Another thing is people (kids) tend to monkey with the governor springs/linkage trying to get them to go faster.

Make SURE the two springs governor spring that hooks to the eye in the center of the linkage is not stretched or twisted. Also make sure the governed idle spring is not stretched/missing. Some will monkey with this spring and adjust the idle screw at the throttle shaft, Doing this WILL cause a low/no idle/die when cold. Governed idle should be set @ 1600/1650 RPMS and is adjusted by bending the little tang the spring connects to on the control plate assembly.


----------



## popbreed

Thanks for the replys. I have gone thru the carb. Prior to that, it would not idle at all even after 20 minutes. Idle jet was plugged. I will switch the plate ( I noticed it) and check out the governor. Thanks again for the help.

POP


----------



## oscaryu1

Hi fellow Go Karter 

Does it start and run well in the hotter days? How old is the gas? Does it start good with carb cleaner?


----------



## popbreed

Can't answer what will happen in warmer weather yet since we don't have any LOL! At 50, it still has to sit there and run with the back end jacked up. It seems odd to me, to keep it running you have to "hit" the gas pedal every few seconds. In a car, you would be pumping the acclerator pump but these little carbs do not have acclerator punps. It would appear a slight opening in the throttle plates and then closing keeps it running. Almost indicating a rich mixture but it idles fine once it is warm which takes 5 to 10 minutes. It starts fine with the primer bulb and will keep running if you hit the primer bulb every few seconds (which throws out the too rich theory). Wish it had a regular old choke!!

POP


----------



## 30yearTech

It really sounds like the low speed circuit of your carburetor is plugged and not feeding enough fuel to keep it running at idle speeds. The pilot jet may be plugged or there may be a restriction in the circuit that feeds fuel to it. 
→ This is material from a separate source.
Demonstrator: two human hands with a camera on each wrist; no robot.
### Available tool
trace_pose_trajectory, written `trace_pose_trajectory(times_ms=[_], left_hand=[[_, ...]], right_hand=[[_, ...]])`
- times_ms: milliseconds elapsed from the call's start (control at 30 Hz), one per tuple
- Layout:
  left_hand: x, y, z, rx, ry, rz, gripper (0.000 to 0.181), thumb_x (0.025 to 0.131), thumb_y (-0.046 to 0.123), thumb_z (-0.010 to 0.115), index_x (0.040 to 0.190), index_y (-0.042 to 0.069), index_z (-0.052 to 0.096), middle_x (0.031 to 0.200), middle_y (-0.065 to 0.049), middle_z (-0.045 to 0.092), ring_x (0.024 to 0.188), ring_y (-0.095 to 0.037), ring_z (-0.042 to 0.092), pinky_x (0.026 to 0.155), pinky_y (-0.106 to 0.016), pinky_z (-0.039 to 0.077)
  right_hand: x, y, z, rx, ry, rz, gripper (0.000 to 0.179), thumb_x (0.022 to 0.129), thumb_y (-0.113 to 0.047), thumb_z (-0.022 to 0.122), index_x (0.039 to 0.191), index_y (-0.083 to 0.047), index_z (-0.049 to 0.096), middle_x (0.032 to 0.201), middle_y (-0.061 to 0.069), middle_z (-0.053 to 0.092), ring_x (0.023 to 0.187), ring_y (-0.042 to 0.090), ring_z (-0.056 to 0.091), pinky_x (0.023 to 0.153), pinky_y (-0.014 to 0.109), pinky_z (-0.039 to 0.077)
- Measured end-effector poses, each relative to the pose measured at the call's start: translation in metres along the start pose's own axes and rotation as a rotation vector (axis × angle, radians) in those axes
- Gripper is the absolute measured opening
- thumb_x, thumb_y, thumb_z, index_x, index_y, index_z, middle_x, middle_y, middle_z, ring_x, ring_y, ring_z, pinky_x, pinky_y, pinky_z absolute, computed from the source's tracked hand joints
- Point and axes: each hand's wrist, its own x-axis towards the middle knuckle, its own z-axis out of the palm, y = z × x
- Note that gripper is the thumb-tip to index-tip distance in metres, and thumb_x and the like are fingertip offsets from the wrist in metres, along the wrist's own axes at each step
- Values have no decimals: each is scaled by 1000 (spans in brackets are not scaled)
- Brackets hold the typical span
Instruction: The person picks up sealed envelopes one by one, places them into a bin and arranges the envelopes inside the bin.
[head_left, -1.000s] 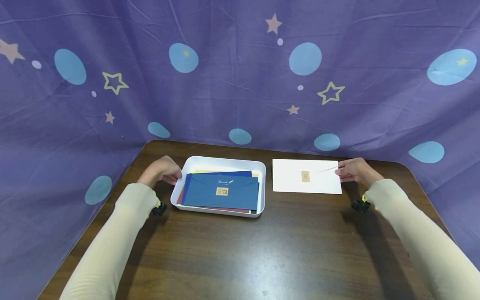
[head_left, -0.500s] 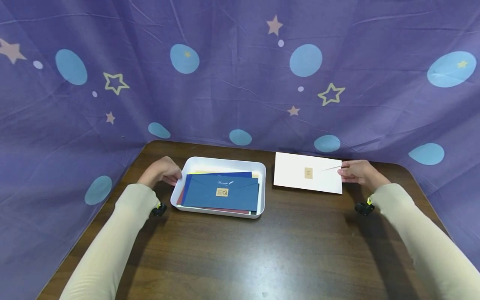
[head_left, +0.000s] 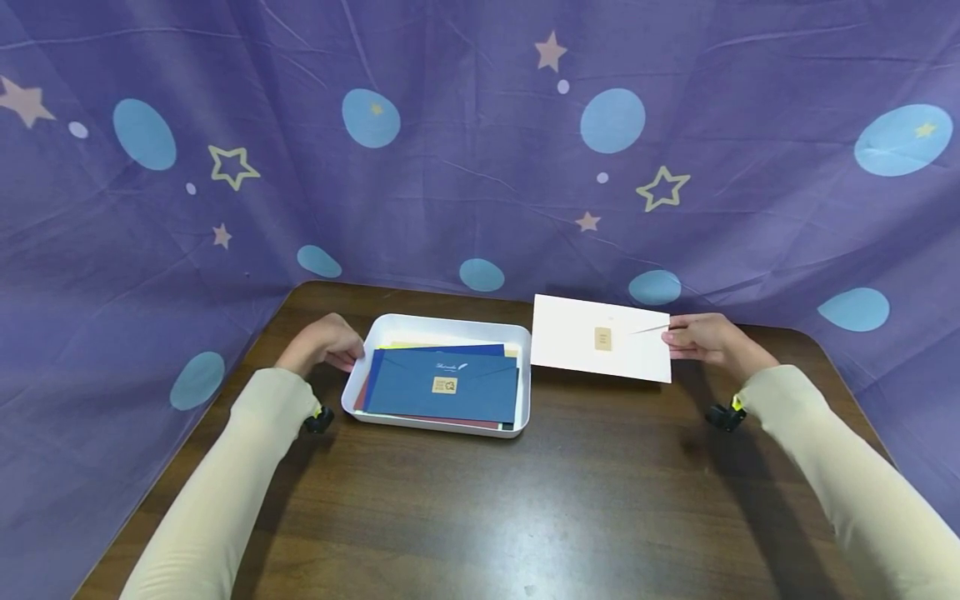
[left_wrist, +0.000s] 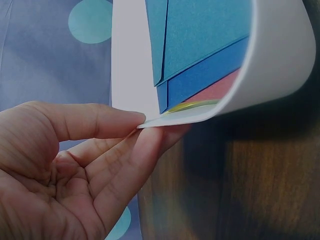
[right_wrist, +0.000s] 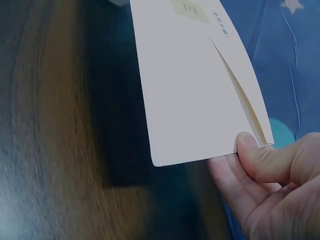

Post the model and spec number of your engine and we can get more specific on what to look at on your carburetor. :thumbsup:


----------



## popbreed

When I tore the carb down, the idle jet was plugged and the engine would not idle at all, cold or hot. Now it idles fine when warm (no surging either) but takes forever to get warm Cold is a disaster. I am not trying to run it when the weather is beow 45/50.

Here are the numbers for the motor

OHH60 71106C DOM 8063

Thanks for your help,

POP


----------



## 30yearTech

http://www.hobbytalk.com/bbs1/attachment.php?attachmentid=52602&stc=1
640025C.pdf

Looking at the "IPL", when you serviced your carburetor did you remove the nozzle reference number 36? Did you replace both nozzle seals reference number 37? If these seals are leaking it will allow too much air to be drawn up around the nozzle instead of fuel, making the engine very hard to start, and will not want to stay running or be very responsive until the engine warms up. You should be able to run your engine on cold days as well as warm days, if everything is working properly.


----------



## popbreed

Not sure I replaced them. I will drop the bowl and nozzle and see. The upper one will be especially important since it is an "air" environment. Right? Thanks for the suggetion. I will post back after I check it.

POP


----------



## 30yearTech

The top one rarely comes out with the nozzle, you usually have to dig it out with a litter wire or a pick. These seals deteriorate and don't seal well and need to be replace periodically.


----------



## popbreed

*got it*

Finally had a chance to pull the carb and check those o rings. As 30yeartech suggested, they were shot Replaced them, put it back together and she starts and idles great cold or hot. Problem solved. Thanks again!!!!

POP


----------



## onion1

I am having a simular problem with a oHH60 with the same carb. How do I remove the nozle part (36) to check the o rings?


----------



## justin3

Onion1, you should be able to stick a finger through the throat of the carburetor and push the jet downward.


----------



## slappyface

same carb and engine as POP. i was wondering what part of the carb is the idle jet? looking at the diagram provided by 30yearTech? thanks


----------



## 30yearTech

slappyface said:


> same carb and engine as POP. i was wondering what part of the carb is the idle jet? looking at the diagram provided by 30yearTech? thanks


Reference number 20 in the diagram is the pilot jet for the idle circuit. There is a small plastic cap covering it. You will need to pull the plastic cap off of the jet, and then it can be removed by unscrewing it with a screw driver.


----------



## hd4ou

this little dude is one of the biggest issues with these carbs. the venturi tube is the other big issue as the o-rings are often overlooked. heres a pick of the bowl nut and the little hole towards the center there outta the thread is generally the culprit.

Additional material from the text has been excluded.